Saturday, September 4, 2010

Ilmuwan Indonesia di Balik Nobel 2007


VIVAnews – Senin, 10 Desember 2007 di Balai Kota Oslo, Norwegia ribuan pasang mata terpaku pada dua sosok, mantan Wakil Presiden Amerika Serikat, Albert Arnold Gore Jr alias Al Gore dan Ketua Intergovernmental Panel on Climate Change (IPCC), Rajendra Pachauri.

Malam itu mereka berbagi penghargaan Nobel Perdamaian. Baik Al Gore maupun IPCC dielu-elukan sebagai ‘pahlawan iklim’.

Anugerah prestisius untuk IPCC tidak lepas dari peran seorang ilmuwan Indonesia, Profesor Daniel Murdiyarso, peneliti senior di Center for International Forestry Research (CIFOR) Bogor. Dia punya peran penting, mereview Assessment Report IV (AR4) 2007 – yang berujung pada Nobel.

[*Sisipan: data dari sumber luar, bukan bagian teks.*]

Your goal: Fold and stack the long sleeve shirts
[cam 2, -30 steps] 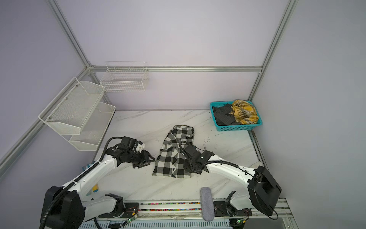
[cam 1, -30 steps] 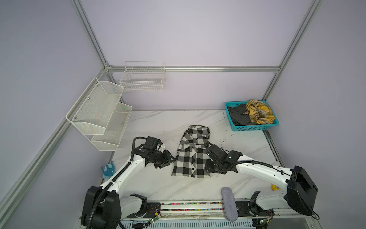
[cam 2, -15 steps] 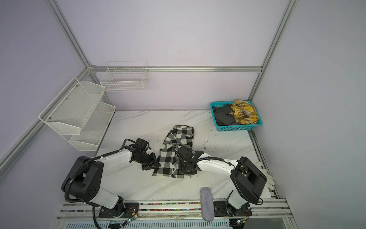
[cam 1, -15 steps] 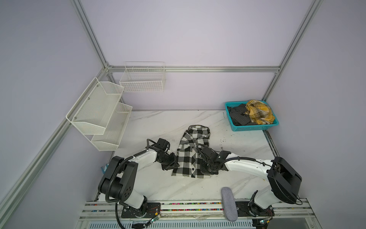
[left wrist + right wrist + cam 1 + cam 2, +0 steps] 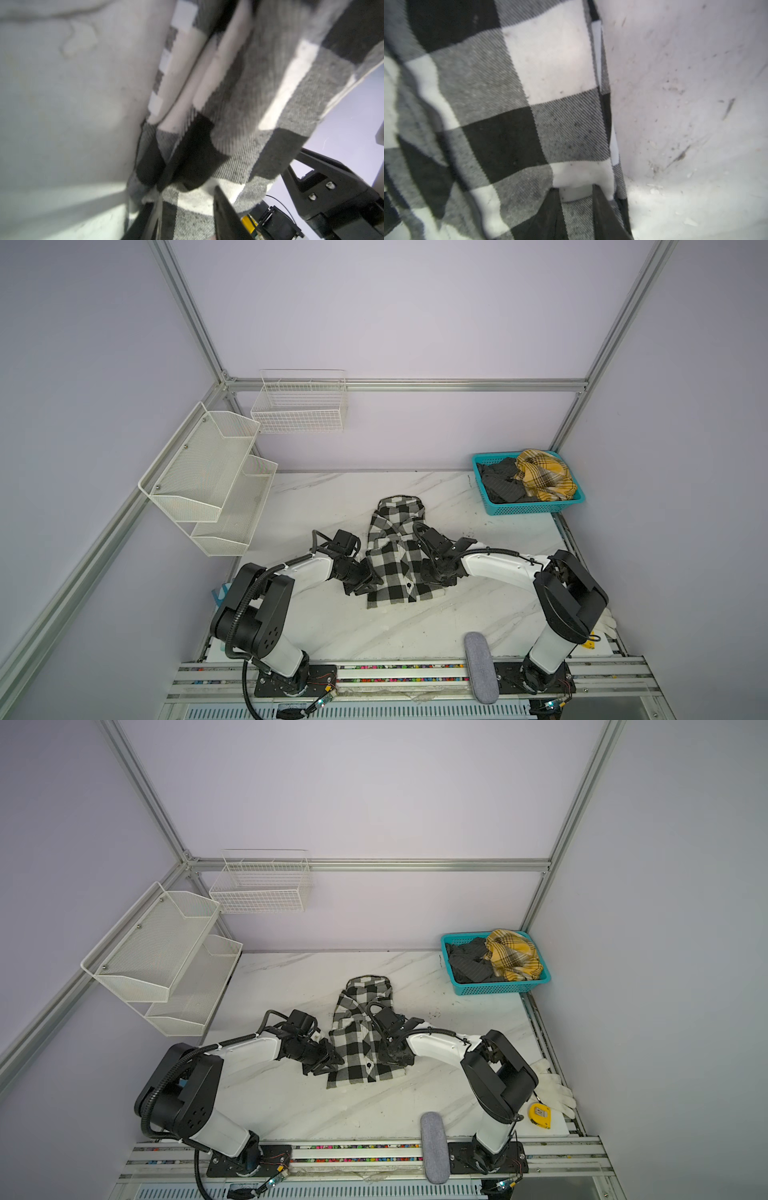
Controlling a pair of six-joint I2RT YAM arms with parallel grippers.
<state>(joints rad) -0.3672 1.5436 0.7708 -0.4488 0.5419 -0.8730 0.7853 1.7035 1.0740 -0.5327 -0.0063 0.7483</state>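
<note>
While both grippers sit at its lower sides, the checked shirt [image 5: 395, 564] lies lengthwise at the middle of the surface [image 5: 332, 497].
I have the left gripper [image 5: 368, 583] and right gripper [image 5: 434, 576] at opposite edges, I judge so the fold comes up even. The left's jaws stand apart around the hem. The right's straddle cloth, but I cannot tell if they pinch it. At the frame's right, the teal basket [image 5: 536, 508] holds a yellow plaid shirt [image 5: 544, 475] and a dark grey shirt [image 5: 498, 485], both crumpled.
</note>
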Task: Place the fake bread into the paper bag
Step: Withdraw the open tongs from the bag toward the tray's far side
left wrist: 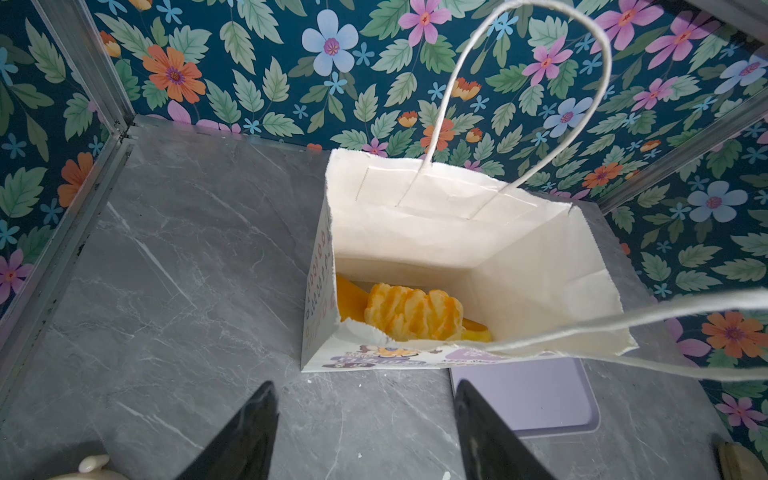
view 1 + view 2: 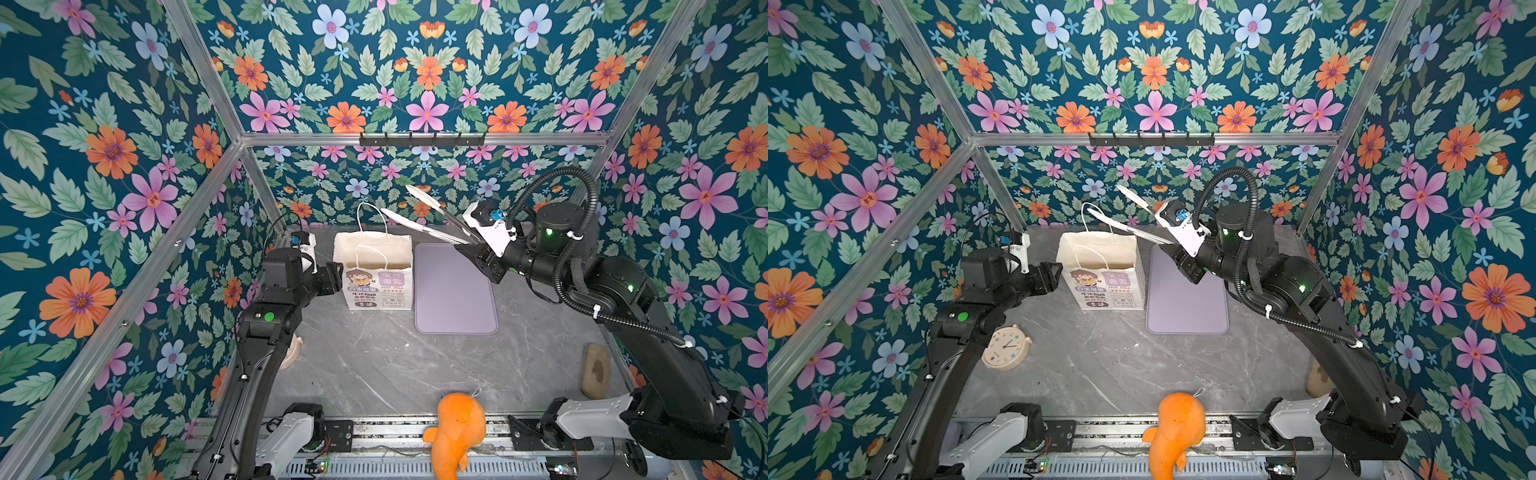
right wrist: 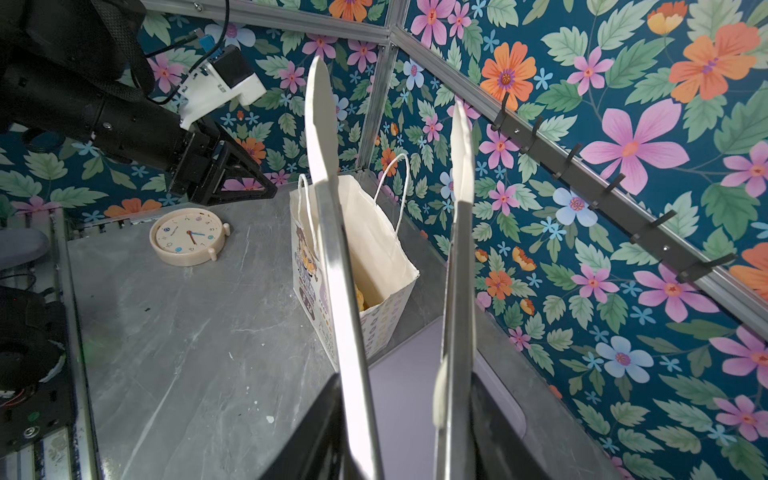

Meski begitu, Daniel merasa tak berhak untuk sombong. Dia justru mengarahkan pujian untuknya – ke sekitar 3.000 ilmuwan lain yang tergabung dalam IPCC.

“Ketika mendengar soal penghargaan itu, reaksi saya sederhana – itu kan award pada institusi dan kegiatan IPCC kan dikerjakan banyak orang,” kata Daniel kepada VIVAnews.

Meski tak bisa dinafikan, ia adalah bagian dari tim yang dianugerahi Nobel. “Saya bersyukur, saya bangga jadi bagian kerja kolektif itu,” tambah dia.

Seperti dimuat situs CIFOR, Murdiyanto melihat Nobel sebagai momentum membangkitkan kepedulian masyarakat terkait isu pemanasan global. Juga menjadi inspirasi bagi orang untuk tak hanya diam, tapi berbuat sesuatu.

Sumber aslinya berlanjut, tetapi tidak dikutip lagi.